■ Aim of the task ■
Only the pictures should be left out; repeat the rest of the data exactly.

■ Recorded information ■
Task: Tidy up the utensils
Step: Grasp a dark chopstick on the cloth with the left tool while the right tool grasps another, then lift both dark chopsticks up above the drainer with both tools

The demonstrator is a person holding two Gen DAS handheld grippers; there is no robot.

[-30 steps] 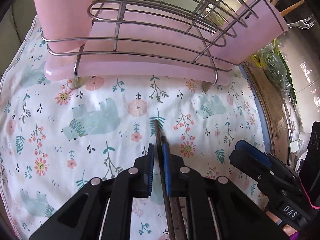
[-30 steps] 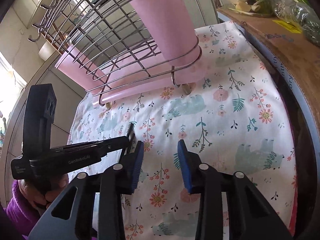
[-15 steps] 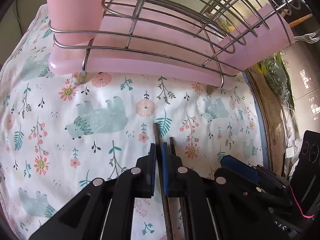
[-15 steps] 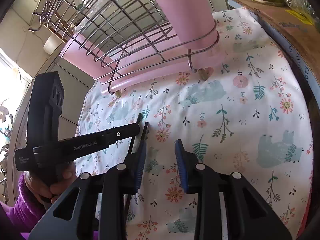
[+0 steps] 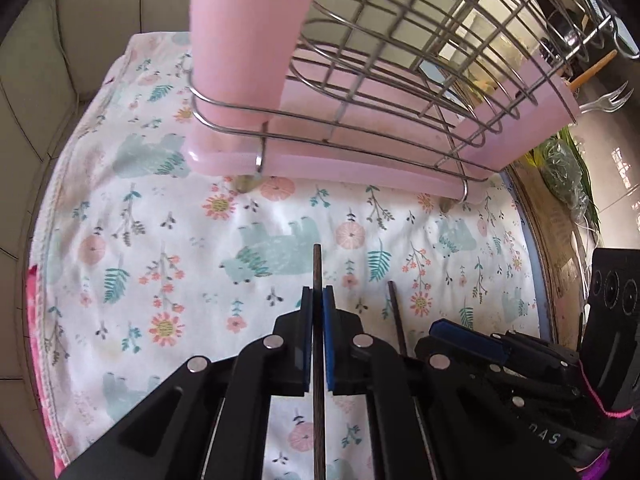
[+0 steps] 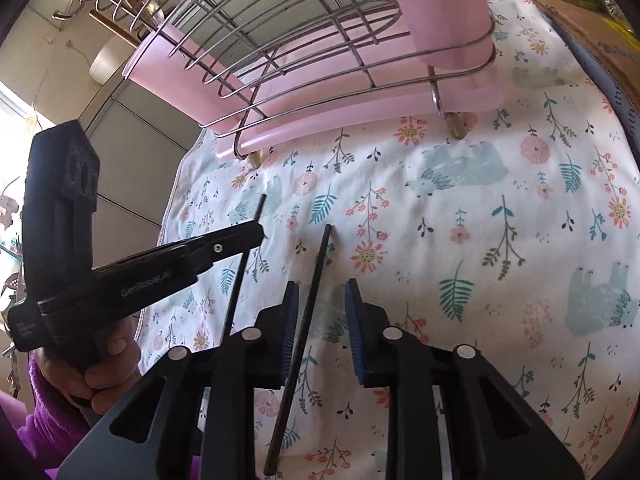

■ Task result ■
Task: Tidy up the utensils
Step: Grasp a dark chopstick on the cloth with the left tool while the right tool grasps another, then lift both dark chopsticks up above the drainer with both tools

The demonstrator is a person holding two Gen DAS handheld grippers; there is no robot.

[-30 steps] 
[-30 steps] 
[-15 steps] 
[-15 steps] 
[+0 steps] 
[+0 steps] 

The exercise is now done.